Sri Lanka: China's lending comes under fire as debt crisis leads to power outages and shortages of essential imports like medicines and foods

"China’s Lending Comes Under Fire as Sri Lankan Debt Crisis Deepens" 18 January 2022

A deepening debt crisis has left Sri Lanka struggling to pay for imports and stoked political controversy over Chinese lending to the South Asian nation as part of Beijing’s global Belt and Road infrastructure program. [...]

Sri Lanka’s debt problems have escalated over the last two years, as both its key foreign-exchange earners—tourism and remittances from abroad—were hit hard by the coronavirus pandemic.

Confronted with decade-high inflation, a weak currency and rising import costs, Mr. Rajapaksa declared an economic emergency in September, appointing the military to oversee the supply of basic staples such as rice and sugar, sold at government-guaranteed prices. Since November, Moody’s, Fitch and Standard & Poor’s ratings firms have all downgraded Sri Lanka sovereign credit score further into junk territory. [...]

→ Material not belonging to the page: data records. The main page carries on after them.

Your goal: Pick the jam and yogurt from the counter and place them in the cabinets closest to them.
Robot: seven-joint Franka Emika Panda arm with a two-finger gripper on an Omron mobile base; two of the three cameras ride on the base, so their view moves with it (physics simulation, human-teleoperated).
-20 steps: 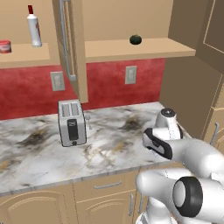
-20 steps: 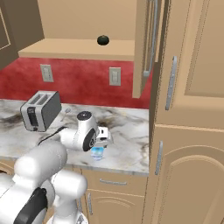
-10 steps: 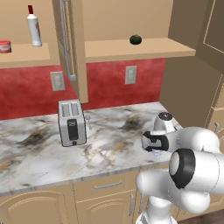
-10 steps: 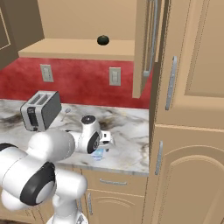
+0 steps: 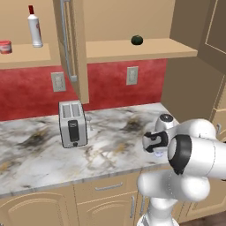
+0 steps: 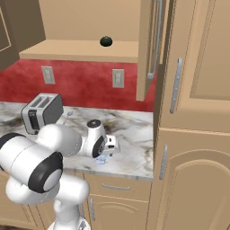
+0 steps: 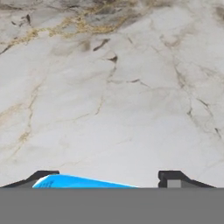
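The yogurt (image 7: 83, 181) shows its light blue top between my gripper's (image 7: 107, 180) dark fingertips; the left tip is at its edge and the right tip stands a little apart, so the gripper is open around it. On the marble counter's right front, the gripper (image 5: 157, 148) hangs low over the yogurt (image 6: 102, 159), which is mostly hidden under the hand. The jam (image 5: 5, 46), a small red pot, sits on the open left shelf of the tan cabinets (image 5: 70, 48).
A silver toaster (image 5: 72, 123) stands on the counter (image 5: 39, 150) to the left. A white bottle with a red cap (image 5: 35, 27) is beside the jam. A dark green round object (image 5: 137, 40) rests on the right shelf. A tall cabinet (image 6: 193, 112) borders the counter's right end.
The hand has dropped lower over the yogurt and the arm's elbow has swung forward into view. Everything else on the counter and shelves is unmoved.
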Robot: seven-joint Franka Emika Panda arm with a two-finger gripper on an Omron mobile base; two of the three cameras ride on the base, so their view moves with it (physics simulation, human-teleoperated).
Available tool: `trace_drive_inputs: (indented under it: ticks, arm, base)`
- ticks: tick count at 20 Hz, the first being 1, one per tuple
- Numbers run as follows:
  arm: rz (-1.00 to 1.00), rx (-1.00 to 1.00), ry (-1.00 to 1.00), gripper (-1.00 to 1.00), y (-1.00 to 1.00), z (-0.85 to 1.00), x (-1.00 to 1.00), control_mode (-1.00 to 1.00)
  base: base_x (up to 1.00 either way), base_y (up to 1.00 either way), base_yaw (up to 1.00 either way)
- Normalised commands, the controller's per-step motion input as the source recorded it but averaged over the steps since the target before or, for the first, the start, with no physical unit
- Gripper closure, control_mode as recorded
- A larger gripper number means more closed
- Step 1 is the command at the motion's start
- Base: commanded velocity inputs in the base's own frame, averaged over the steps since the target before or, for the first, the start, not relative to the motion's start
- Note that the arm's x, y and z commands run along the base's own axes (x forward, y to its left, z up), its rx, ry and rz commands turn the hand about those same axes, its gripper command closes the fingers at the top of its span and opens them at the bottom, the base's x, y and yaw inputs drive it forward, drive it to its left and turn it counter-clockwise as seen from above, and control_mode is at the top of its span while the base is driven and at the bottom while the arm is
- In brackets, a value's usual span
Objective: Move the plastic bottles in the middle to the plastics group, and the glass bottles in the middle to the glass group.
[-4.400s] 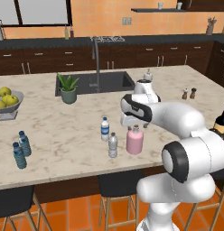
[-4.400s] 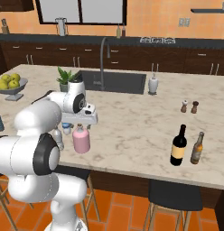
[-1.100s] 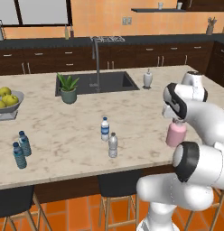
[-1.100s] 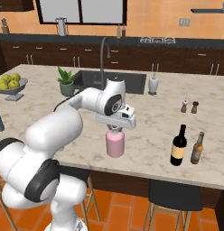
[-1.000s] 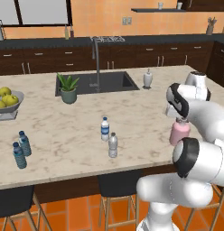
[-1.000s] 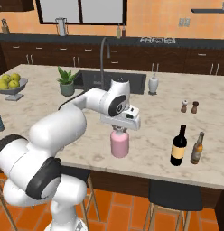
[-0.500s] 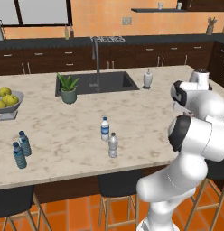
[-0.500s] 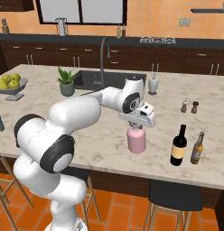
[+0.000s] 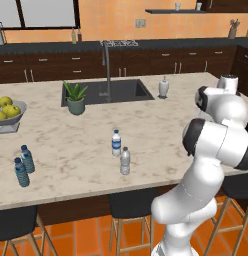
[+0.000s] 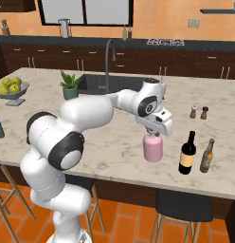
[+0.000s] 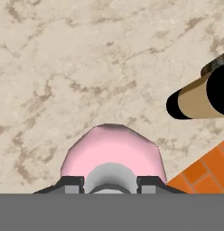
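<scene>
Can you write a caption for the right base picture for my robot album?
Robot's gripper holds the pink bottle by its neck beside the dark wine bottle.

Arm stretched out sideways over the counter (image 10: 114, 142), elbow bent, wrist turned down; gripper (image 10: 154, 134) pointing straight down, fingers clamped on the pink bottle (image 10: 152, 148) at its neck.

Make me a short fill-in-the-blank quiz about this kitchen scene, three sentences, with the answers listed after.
1. The gripper is shut on the neck of the ____ bottle.
2. To the right of that bottle in the right base view stands the dark ____ bottle with a cream label.
3. The two clear water bottles stand on the counter in front of the ____.

Missing words: pink; wine; sink
</scene>
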Motion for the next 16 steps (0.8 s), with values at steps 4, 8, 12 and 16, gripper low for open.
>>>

“The forex situation has become so critical that [Sri Lanka] has no sufficient reserves to import even the essential imports like fuel, medicines, foods, and industrial raw materials,” said W.A. Wijewardena, a former Sri Lankan central bank deputy governor.

Some top Sri Lankan economists have called for the government to suspend repayments until it restructures its debt, saying the country’s dwindling reserves are better used to secure the supply of essential goods for its citizens, who are facing rolling power outages and shortages of imported essentials such as milk powder, cooking gas and fuel. [...]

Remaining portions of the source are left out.